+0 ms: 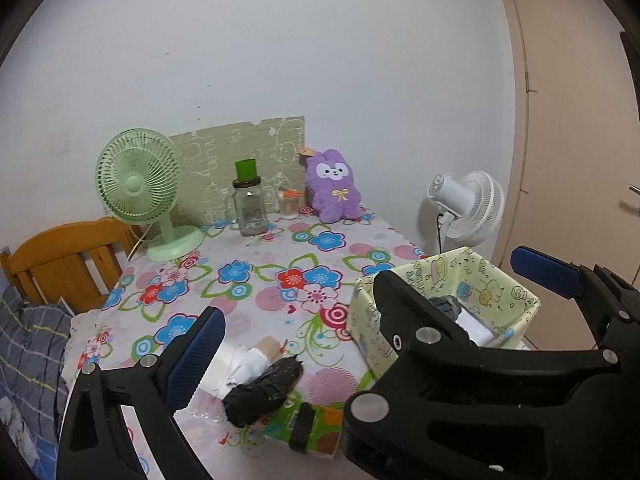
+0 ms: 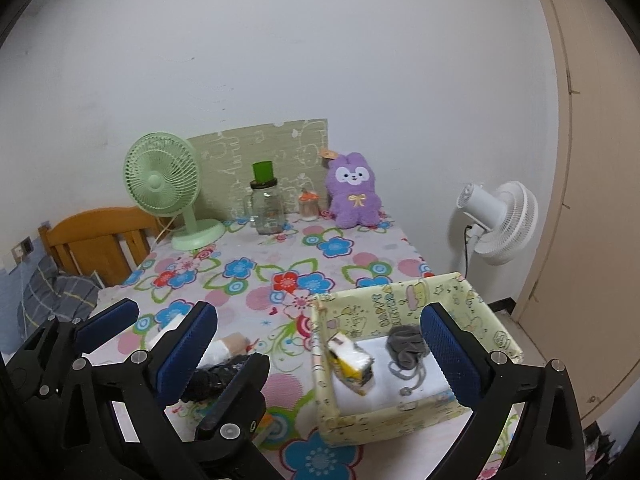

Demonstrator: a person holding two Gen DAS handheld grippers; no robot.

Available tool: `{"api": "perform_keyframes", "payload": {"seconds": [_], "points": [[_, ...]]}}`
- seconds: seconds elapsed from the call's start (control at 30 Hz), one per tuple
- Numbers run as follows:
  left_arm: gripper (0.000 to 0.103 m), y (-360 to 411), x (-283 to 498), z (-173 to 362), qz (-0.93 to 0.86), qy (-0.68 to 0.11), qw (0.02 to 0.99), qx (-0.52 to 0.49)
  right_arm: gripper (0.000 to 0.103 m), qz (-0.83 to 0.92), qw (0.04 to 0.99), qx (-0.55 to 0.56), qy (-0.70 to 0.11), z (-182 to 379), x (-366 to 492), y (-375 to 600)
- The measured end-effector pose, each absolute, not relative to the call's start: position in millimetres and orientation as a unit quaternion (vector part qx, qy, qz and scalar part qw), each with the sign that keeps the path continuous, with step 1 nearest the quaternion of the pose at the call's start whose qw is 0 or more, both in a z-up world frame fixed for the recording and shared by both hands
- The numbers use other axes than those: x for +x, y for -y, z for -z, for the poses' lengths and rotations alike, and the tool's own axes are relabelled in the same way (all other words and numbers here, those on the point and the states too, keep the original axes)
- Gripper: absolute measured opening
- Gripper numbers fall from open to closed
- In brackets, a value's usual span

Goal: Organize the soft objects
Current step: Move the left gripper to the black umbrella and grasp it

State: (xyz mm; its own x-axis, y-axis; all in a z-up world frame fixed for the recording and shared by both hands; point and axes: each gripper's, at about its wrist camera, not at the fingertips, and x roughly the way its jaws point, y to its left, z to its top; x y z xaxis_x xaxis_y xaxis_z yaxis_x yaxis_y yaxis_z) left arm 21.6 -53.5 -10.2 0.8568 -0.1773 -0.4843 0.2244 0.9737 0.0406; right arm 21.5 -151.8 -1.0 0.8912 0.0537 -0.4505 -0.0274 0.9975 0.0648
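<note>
Black-and-white rolled socks [image 1: 260, 388] look light and squashy, best pinched mid-bundle; both the left gripper [image 1: 360, 312] and right gripper [image 2: 320, 344] gape wide, empty

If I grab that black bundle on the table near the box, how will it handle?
The black bundle looks crumpled and soft, so it will probably sag and squash. It seems light. Lying flat on the tablecloth, it is unlikely to roll.
</note>
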Motion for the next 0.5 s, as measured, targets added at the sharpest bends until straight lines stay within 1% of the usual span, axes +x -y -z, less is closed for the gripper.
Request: {"api": "perform_keyframes", "payload": {"seconds": [0.33, 0.5], "points": [[0.099, 29.7, 19.6, 25.8, 0.092, -0.262, 0.960, 0.043, 0.103, -0.052, 0.967, 0.024, -0.247, 16.9, 24.0, 126.7], [0.097, 20.0, 19.6, 34.5, 0.084, -0.270, 0.958, 0.043, 0.103, -0.071, 0.964, 0.025, -0.256, 25.8, 26.7, 117.1]]}}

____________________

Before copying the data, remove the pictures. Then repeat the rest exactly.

+0 ms: 
+0 ms: 

Demonstrator: a person holding two Gen DAS handheld grippers; no robot.

Available tool: `{"api": "perform_keyframes", "payload": {"seconds": [_], "points": [[_, ...]]}}`
- seconds: seconds elapsed from the call's start (control at 30 Hz), one per tuple
- Numbers run as follows:
  left_arm: gripper (0.000 to 0.103 m), y (-360 to 411), x (-283 to 498), z (-173 to 362), qz (-0.93 to 0.86), qy (-0.68 to 0.11), qw (0.02 to 0.99), qx (-0.52 to 0.49)
  right_arm: gripper (0.000 to 0.103 m), qz (-0.83 to 0.92), qw (0.04 to 0.99), qx (-0.55 to 0.56), qy (-0.70 to 0.11), z (-182 to 379), x (-366 to 492), y (-375 to 600)
- The measured end-effector pose, each absolute, not relative to the call's start: position in millimetres and orientation as a unit quaternion (vector part qx, qy, qz and scalar part qw), each with the sign that keeps the path continuous, with step 1 nearest the quaternion of the pose at the call's start whose qw is 0 or more, both in a z-up world frame fixed for the recording and shared by both hands
- The numbers use other axes than those: x for +x, y for -y, z for -z, for the poses' lengths and rotations alike, and the tool's own axes are relabelled in the same way (all other words and numbers here, those on the point and the states too, keep the original axes)
- Gripper: absolute measured opening
- Gripper numbers fall from open to closed
- In brackets, a value's usual span

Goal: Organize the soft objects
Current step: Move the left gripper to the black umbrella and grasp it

State: (xyz mm; its own x-axis, y-axis; all in a z-up world frame fixed for the recording and shared by both hands; point and axes: each gripper's, at about its wrist camera, not at the fingertips, and x roughly the way its jaws point, y to its left, z to its top; x y z xaxis_x xaxis_y xaxis_z yaxis_x yaxis_y yaxis_z) left arm 21.6 -53.5 -10.2 0.8568 -0.1773 -0.4843 0.2244 0.9737 0.0406; right arm 21.5 -151.8 -1.0 0.8912 0.0537 -0.4505 -0.0274 0.9975 0.0648
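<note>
Black-and-white rolled socks [image 1: 260, 388] look light and squashy, best pinched mid-bundle; both the left gripper [image 1: 360, 312] and right gripper [image 2: 320, 344] gape wide, empty

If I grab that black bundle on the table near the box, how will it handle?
The black bundle looks crumpled and soft, so it will probably sag and squash. It seems light. Lying flat on the tablecloth, it is unlikely to roll.
</note>
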Motion for the next 0.5 s, as measured, targets added at the sharpest bends until straight lines stay within 1% of the usual span, axes +x -y -z, less is closed for the gripper.
Request: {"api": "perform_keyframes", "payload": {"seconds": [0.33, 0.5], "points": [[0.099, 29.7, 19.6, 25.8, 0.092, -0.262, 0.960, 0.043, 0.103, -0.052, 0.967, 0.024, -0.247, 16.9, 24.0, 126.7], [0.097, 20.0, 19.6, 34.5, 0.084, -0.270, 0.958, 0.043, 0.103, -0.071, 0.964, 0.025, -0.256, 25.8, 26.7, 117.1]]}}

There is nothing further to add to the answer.